Archives numériques : bientôt une loi, mais pour quoi faire ?

Une nouvelle loi va prochainement s'attaquer au sujet des archives, notamment électroniques. En toile de fond, la mutualisation des multiples plates-formes de l'administration. Un sujet déjà entrevu au temps de la RGPP.

Imposer aux éditeurs d'inclure dans leurs logiciels métier des fonctions d'archivage à long terme. A l'occasion d'un point presse pour le lancement du premier forum des archivistes (qui se tiendra à Angers du 20 au 22 mars), l'Association des archivistes français (AAF) n'a pas fait mystère de ses revendications. Car, comme le résume Roger Nougaret, responsable des archives historiques de BNP Paribas et président du comité scientifique du forum, "souvent, le numérique apparaît comme la solution, alors que, pour notre profession, il est plutôt source de problèmes". 

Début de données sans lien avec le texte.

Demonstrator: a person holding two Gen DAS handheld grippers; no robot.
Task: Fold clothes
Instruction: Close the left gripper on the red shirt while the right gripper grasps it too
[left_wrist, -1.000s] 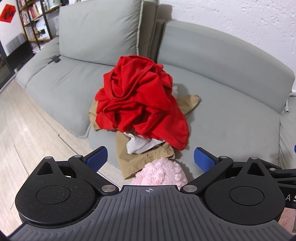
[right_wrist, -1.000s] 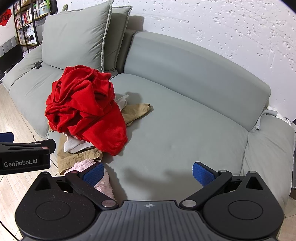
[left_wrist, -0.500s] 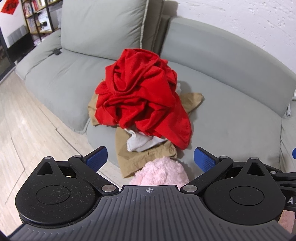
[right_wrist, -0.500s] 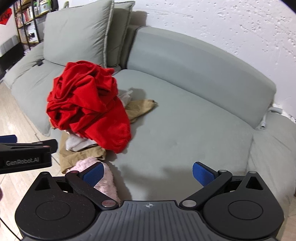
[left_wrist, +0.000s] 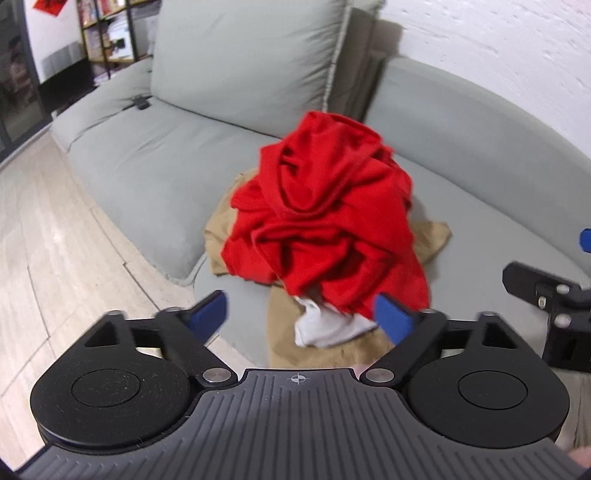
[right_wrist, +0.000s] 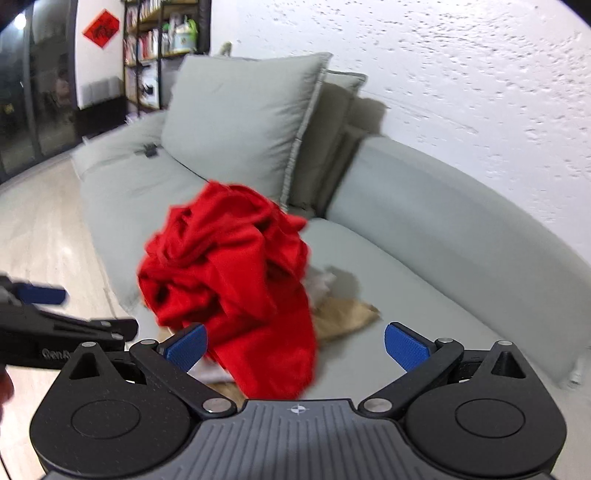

A l'occasion d'un rendez-vous avec la ministre en charge de l'Economie numérique, Fleur Pellerin, la semaine dernière, l'association a fait valoir son point de vue. "Notre réflexion porte sur la recherche de leviers réglementaires permettant d'imposer aux éditeurs l'intégration de ces fonctions, détaille Jean-Philippe Legois, le secrétaire général de l'AAF. La première piste envisagée consiste à l'imposer par la commande publique". 

L'enjeu ? Voir la future loi archives et patrimoine, portée par la ministre de la Culture Aurélie Filipetti - un texte qui doit passer en conseil des ministres vers novembre prochain -, intégrer cette exigence. L'AAF souhaiterait voir le comité interministériel aux Archives de France - que peut réunir le délégué interministériel en charge du sujet ( Vincent Berjot), placé sous l'autorité du Premier ministre - prendre en charge la validation des applications importantes, afin de vérifier la conformité des fonctions d'archivage pérenne aux attentes des archivistes. "Bien sûr, certains logiciels intègrent déjà ces exigences. Mais ce n'est pas systématique, regrette Jean-Philippe Legois. Par exemple, nous avons détecté un problème de traçabilité de l'information dans Apogée (Application pour l'organisation et la gestion des enseignements et des étudiants, développée par l'AMUE, NDLR)". 

"Initiatives foisonnantes, mais non coordonnées" 

Autre sujet qui sera regardé avec attention dans cette loi : l'organisation des archives électroniques dans l'administration centrale ainsi que dans les territoires, qui aujourd'hui reflète le mille-feuille territorial français (communes, départements, communautés de communes, régions). D'autant que les discussions sur la loi archives et patrimoine se dérouleront en parallèle de celles sur l'acte III de la décentralisation, qui entend déboucher sur une simplification dudit mille-feuille. Cette question de l'organisation est également technique car, dans la lignée de la Modernisation de l'action publique (MAP), la mutualisation des plates-formes et outils permettrait sur ce terrain également des économies d'échelle. Un sujet pas réellement nouveau. Un rapport remis en mars 2011 par le conseille d'Etat Maurice Quénet au Premier ministre soulignait déjà ce besoin, parlant à l'époque "d'initiatives foisonnantes mais non coordonnées". 

Plusieurs acteurs de la sphère publique - la BnF avec Spar, la DGFiP avec Atlas, la Caisse des dépôts en partenariat avec l'Inpi, notamment - se sont en effet lancés dans la construction de plates-formes d'archivage, parfois avec la volonté de rentabiliser l'investissement en l'ouvrant à d'autres acteurs (en devenant tiers-archiveur donc). Un développement logique ; Spar ayant coûté plus de 20 M€ entre 2005 et 2011 par exemple. Dans son rapport au Premier ministre, Maurice Quénet soulignait : "Pour l’archivage intermédiaire (sous la responsabilité des administrations émettrices), il est urgent de mutualiser les outils existants". Et de réclamer la mise en place d'une politique commune coiffant toutes ces initiatives. "Elle devra porter les questions normatives mais aussi la mutualisation des projets, écrit le conseiller d'Etat. Une articulation forte sera recherchée avec la nouvelle DISIC (Direction interministérielle des systèmes d'information et de communication, créée en 2011)." On en est encore au même point, même si la MAP a officiellement remplacé la RGPP.